Homeless in Switzerland during the pandemic

Klaus Petrus

Coronavirus affects businesses, schools, industry - in fact all of us. But what about people on the margins of society? The pandemic has also turned the lives of marginalised people upside down. A report by Klaus Petrus.

This content was published on June 13, 2020 - 11:00
Klaus Petrus (photos and text), Ester Unterfinger (picture editor)

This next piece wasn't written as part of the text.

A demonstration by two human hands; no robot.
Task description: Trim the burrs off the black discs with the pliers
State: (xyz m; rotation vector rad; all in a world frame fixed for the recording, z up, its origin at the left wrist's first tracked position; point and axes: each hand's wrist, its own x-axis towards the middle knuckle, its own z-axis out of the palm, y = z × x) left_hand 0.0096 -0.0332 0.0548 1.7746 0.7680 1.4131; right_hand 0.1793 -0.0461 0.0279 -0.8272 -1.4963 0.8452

There are supposedly 400 such vulnerable people in the city of Bern alone. Just as in the rest of Switzerland, no-one knows the exact figures. People without a permanent home, addicts and sex workers are all affected - less by the pandemic, they say, than by the government imposed counter measures. Some cannot stay at home, even if they want to, because they have no home.

C, 46, two children, jobless, homeless

"My life has been full of ups and downs. These cursed drugs, the alcohol, the bottom line is that it hits you. But I'm still alive. I believe in myself and that everything has a deeper meaning."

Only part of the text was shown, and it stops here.